> _Activity_
Considering only lines that hold the word "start", report how many there are in the listing below, as a single number.

> _Raw data_
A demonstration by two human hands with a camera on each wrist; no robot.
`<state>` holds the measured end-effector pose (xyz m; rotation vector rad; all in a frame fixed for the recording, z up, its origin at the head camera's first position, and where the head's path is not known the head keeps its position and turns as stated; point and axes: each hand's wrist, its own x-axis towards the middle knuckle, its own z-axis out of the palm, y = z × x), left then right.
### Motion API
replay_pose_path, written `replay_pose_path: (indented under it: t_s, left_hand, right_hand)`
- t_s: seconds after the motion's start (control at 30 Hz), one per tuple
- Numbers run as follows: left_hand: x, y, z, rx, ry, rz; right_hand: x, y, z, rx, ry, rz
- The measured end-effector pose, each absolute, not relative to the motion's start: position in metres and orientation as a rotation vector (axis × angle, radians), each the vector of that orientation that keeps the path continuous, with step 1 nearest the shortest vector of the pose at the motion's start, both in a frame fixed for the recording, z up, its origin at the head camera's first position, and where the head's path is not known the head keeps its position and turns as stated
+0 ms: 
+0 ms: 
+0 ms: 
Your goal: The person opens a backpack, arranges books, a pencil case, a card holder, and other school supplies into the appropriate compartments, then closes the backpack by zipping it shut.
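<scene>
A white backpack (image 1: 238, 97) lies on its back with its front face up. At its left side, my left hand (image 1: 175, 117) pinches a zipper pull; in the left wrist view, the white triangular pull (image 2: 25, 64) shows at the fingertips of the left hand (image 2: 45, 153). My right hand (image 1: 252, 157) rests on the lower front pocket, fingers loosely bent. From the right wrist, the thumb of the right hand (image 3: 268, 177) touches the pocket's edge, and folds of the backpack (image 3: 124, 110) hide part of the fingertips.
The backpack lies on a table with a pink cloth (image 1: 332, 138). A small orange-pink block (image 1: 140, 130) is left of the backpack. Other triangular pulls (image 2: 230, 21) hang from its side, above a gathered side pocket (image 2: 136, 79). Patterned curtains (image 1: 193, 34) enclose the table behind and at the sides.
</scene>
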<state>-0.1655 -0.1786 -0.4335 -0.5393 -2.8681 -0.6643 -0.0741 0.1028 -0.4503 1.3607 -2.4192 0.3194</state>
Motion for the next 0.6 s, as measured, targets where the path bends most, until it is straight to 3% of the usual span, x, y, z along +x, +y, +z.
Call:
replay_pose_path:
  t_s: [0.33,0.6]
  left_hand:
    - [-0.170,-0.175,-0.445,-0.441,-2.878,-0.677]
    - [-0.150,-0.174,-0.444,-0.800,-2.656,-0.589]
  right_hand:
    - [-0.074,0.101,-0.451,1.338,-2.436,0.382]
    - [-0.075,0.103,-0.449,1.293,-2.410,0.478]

> _Your response_
2